Copy out all the entries exactly.

Records for processing:

================================

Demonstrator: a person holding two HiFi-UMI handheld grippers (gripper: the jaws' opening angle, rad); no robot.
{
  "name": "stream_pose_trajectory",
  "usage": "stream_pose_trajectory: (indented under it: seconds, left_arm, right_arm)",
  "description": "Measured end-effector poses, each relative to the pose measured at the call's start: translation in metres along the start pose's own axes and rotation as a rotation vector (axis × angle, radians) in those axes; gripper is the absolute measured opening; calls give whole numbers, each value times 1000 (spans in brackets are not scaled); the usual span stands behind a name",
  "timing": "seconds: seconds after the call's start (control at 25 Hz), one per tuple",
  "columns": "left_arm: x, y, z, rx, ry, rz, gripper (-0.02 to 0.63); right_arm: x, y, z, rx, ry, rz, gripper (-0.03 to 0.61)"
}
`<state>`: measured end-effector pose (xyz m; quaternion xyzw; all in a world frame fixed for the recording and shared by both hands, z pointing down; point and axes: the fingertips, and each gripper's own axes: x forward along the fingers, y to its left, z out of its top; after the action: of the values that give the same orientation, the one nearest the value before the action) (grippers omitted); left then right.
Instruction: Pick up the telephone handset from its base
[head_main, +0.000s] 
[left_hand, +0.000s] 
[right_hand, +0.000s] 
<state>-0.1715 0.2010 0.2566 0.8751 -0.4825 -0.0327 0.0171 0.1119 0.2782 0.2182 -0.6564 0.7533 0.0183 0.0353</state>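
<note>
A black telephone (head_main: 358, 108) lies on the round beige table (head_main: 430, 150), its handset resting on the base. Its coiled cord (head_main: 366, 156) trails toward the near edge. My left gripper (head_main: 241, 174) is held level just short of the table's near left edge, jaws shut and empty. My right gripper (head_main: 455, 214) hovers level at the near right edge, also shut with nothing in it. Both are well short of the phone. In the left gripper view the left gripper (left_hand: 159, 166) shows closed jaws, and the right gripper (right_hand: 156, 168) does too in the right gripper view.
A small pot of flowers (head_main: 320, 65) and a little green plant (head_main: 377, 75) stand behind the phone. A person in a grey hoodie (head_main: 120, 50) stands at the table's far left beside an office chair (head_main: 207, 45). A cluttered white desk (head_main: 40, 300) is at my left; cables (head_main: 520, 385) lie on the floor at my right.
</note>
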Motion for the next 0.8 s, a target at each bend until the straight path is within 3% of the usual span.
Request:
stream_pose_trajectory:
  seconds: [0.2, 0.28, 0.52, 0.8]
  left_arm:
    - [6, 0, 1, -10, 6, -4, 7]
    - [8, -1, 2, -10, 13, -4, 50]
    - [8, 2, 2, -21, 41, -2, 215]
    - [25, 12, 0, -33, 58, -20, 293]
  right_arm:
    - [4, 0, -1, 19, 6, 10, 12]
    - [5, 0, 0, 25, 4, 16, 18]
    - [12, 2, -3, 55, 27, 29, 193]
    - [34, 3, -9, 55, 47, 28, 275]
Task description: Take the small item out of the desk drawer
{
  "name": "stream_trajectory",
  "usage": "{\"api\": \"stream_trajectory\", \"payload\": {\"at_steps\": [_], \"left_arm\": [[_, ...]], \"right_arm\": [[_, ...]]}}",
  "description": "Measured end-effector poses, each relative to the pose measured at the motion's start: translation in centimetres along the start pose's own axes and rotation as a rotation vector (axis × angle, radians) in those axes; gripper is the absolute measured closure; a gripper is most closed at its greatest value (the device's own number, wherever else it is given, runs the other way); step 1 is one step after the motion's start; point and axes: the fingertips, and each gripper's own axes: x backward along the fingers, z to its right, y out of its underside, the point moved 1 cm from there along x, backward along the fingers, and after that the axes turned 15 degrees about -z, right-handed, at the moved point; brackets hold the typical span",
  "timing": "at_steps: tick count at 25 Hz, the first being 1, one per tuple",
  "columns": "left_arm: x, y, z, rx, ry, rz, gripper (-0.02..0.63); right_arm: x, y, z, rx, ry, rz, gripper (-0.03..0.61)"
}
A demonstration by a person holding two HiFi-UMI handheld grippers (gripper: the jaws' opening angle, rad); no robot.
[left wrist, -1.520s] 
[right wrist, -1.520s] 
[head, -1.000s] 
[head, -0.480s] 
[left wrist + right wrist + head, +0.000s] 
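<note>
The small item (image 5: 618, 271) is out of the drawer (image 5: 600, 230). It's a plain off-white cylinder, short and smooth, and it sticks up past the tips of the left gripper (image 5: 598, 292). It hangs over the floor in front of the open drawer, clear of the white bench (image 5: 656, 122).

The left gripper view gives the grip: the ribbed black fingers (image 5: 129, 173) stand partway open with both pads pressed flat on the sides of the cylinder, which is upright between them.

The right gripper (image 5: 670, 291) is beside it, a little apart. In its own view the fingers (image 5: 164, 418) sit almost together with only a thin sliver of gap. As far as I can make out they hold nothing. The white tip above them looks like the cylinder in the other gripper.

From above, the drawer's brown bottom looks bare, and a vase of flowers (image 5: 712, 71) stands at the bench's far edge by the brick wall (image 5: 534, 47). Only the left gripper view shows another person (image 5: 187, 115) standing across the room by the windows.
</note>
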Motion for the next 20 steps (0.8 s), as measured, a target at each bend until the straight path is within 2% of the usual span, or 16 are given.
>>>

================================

Solution:
Demonstrator: a person holding two HiFi-UMI handheld grippers (gripper: the jaws' opening angle, rad); no robot.
{
  "name": "stream_pose_trajectory",
  "usage": "stream_pose_trajectory: (indented under it: seconds, left_arm, right_arm)",
  "description": "Measured end-effector poses, each relative to the pose measured at the call's start: translation in metres along the start pose's own axes and rotation as a rotation vector (axis × angle, radians) in those axes; gripper is the absolute measured opening; calls give whole numbers, each value times 1000 (spans in brackets are not scaled); the usual span stands behind a name",
  "timing": "seconds: seconds after the call's start (control at 25 Hz), one per tuple",
  "columns": "left_arm: x, y, z, rx, ry, rz, gripper (-0.02 to 0.63); right_arm: x, y, z, rx, ry, rz, gripper (-0.03 to 0.61)"
}
`<state>`: measured end-effector pose (xyz m; quaternion xyzw; all in a world frame fixed for the recording and shared by both hands, z pointing down; point and axes: the fingertips, and each gripper's own axes: x forward along the fingers, y to its left, z out of its top; after the action: of the values that give the same orientation, the one nearest the value before the action) (grippers omitted); left then right.
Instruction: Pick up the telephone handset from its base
[head_main, +0.000s] 
[left_hand, +0.000s] 
[right_hand, +0.000s] 
<state>-0.1715 0.2010 0.2566 0.8751 -0.4825 -0.0327 0.0171 0.1119 0.2782 0.2182 -0.6564 0.7533 0.0183 0.0353</state>
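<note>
A black telephone (head_main: 358, 108) lies on the round beige table (head_main: 430, 150), its handset resting on the base. Its coiled cord (head_main: 366, 156) trails toward the near edge. My left gripper (head_main: 241, 174) is held level just short of the table's near left edge, jaws shut and empty. My right gripper (head_main: 455, 214) hovers level at the near right edge, also shut with nothing in it. Both are well short of the phone. In the left gripper view the left gripper (left_hand: 159, 166) shows closed jaws, and the right gripper (right_hand: 156, 168) does too in the right gripper view.
A small pot of flowers (head_main: 320, 65) and a little green plant (head_main: 377, 75) stand behind the phone. A person in a grey hoodie (head_main: 120, 50) stands at the table's far left beside an office chair (head_main: 207, 45). A cluttered white desk (head_main: 40, 300) is at my left; cables (head_main: 520, 385) lie on the floor at my right.
</note>
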Motion for the next 0.8 s, a target at each bend until the straight path is within 3% of the usual span.
Request:
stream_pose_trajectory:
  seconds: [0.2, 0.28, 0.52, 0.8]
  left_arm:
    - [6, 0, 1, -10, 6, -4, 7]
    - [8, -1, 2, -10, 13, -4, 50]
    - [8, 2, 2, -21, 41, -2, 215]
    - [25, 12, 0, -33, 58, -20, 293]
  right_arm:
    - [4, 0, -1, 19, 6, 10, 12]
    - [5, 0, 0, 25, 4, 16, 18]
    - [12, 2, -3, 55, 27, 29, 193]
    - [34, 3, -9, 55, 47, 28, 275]
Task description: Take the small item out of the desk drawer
{
  "name": "stream_trajectory",
  "usage": "{\"api\": \"stream_trajectory\", \"payload\": {\"at_steps\": [_], \"left_arm\": [[_, ...]], \"right_arm\": [[_, ...]]}}",
  "description": "Measured end-effector poses, each relative to the pose measured at the motion's start: translation in centimetres along the start pose's own axes and rotation as a rotation vector (axis × angle, radians) in those axes; gripper is the absolute measured closure; a gripper is most closed at its greatest value (the device's own number, wherever else it is given, runs the other way); step 1 is one step after the motion's start; point and axes: the fingertips, and each gripper's own axes: x backward along the fingers, z to its right, y out of its underside, the point moved 1 cm from there along x, backward along the fingers, and after that the axes turned 15 degrees about -z, right-handed, at the moved point; brackets hold the typical span",
  "timing": "at_steps: tick count at 25 Hz, the first being 1, one per tuple",
  "columns": "left_arm: x, y, z, rx, ry, rz, gripper (-0.02..0.63); right_arm: x, y, z, rx, ry, rz, gripper (-0.03..0.61)"
}
A demonstration by a person holding two HiFi-UMI handheld grippers (gripper: the jaws' opening angle, rad); no robot.
[left wrist, -1.520s] 
[right wrist, -1.520s] 
[head, -1.000s] 
[head, -0.480s] 
[left wrist + right wrist + head, +0.000s] 
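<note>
The small item (image 5: 618, 271) is out of the drawer (image 5: 600, 230). It's a plain off-white cylinder, short and smooth, and it sticks up past the tips of the left gripper (image 5: 598, 292). It hangs over the floor in front of the open drawer, clear of the white bench (image 5: 656, 122).

The left gripper view gives the grip: the ribbed black fingers (image 5: 129, 173) stand partway open with both pads pressed flat on the sides of the cylinder, which is upright between them.

The right gripper (image 5: 670, 291) is beside it, a little apart. In its own view the fingers (image 5: 164, 418) sit almost together with only a thin sliver of gap. As far as I can make out they hold nothing. The white tip above them looks like the cylinder in the other gripper.

From above, the drawer's brown bottom looks bare, and a vase of flowers (image 5: 712, 71) stands at the bench's far edge by the brick wall (image 5: 534, 47). Only the left gripper view shows another person (image 5: 187, 115) standing across the room by the windows.
</note>
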Motion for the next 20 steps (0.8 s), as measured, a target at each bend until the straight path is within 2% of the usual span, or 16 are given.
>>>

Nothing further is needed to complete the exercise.